Ayarnangra
- Conservation status: Data Deficient (IUCN 3.1)

Scientific classification
- Kingdom: Animalia
- Phylum: Chordata
- Class: Actinopterygii
- Order: Siluriformes
- Family: Sisoridae
- Genus: Ayarnangra T. R. Roberts, 2001
- Species: A. estuarius
- Binomial name: Ayarnangra estuarius T. R. Roberts, 2001

= Ayarnangra =

- Genus: Ayarnangra
- Species: estuarius
- Authority: T. R. Roberts, 2001
- Conservation status: DD
- Parent authority: T. R. Roberts, 2001

Species of fish

Ayarnangra estuarius is a species of catfish (order Siluriformes) of the family Erethistidae. It is the only member of the monotypic genus Ayarnangra.

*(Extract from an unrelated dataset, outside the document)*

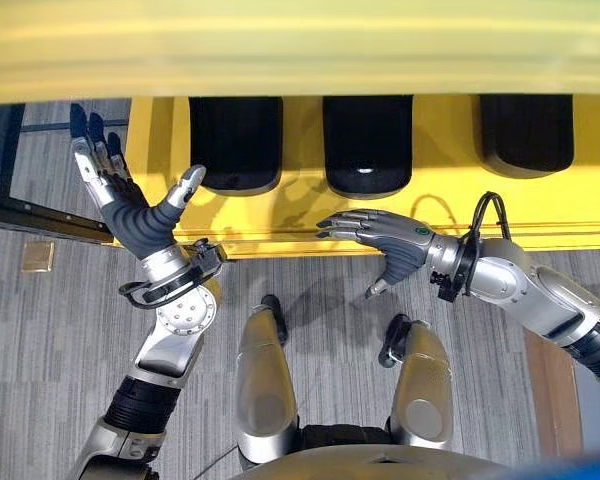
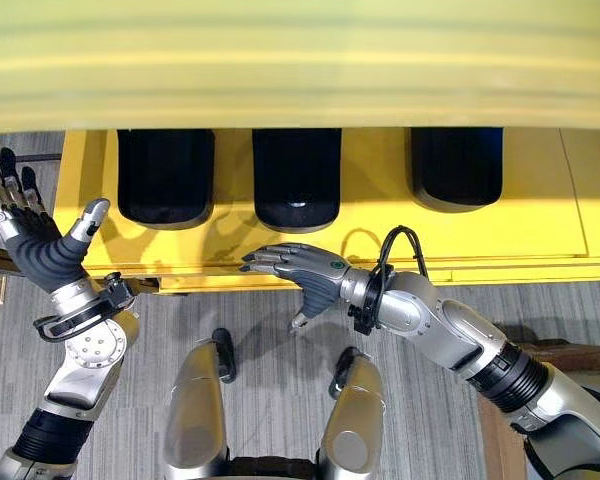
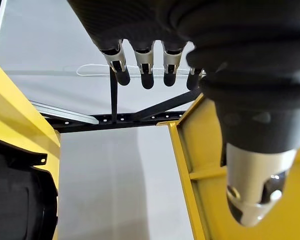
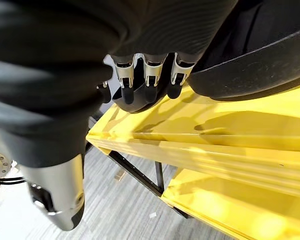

A. estuarius is endemic to Myanmar where it is found in the large tidal rivers in the lower Ayeyarwady River. This species feeds on comparatively large invertebrates.

A. estuarius has no thoracic adhesive apparatus, a granulate anterior margin of the pectoral fin spine, a smooth to granulate anterior margin of the dorsal fin spine, a slender body shape, moderate gill openings, and a papillate upper lip. The eyes are very small, and the nostrils are much larger than the eyes. This species of fish reaches a length of 4.59 cm SL.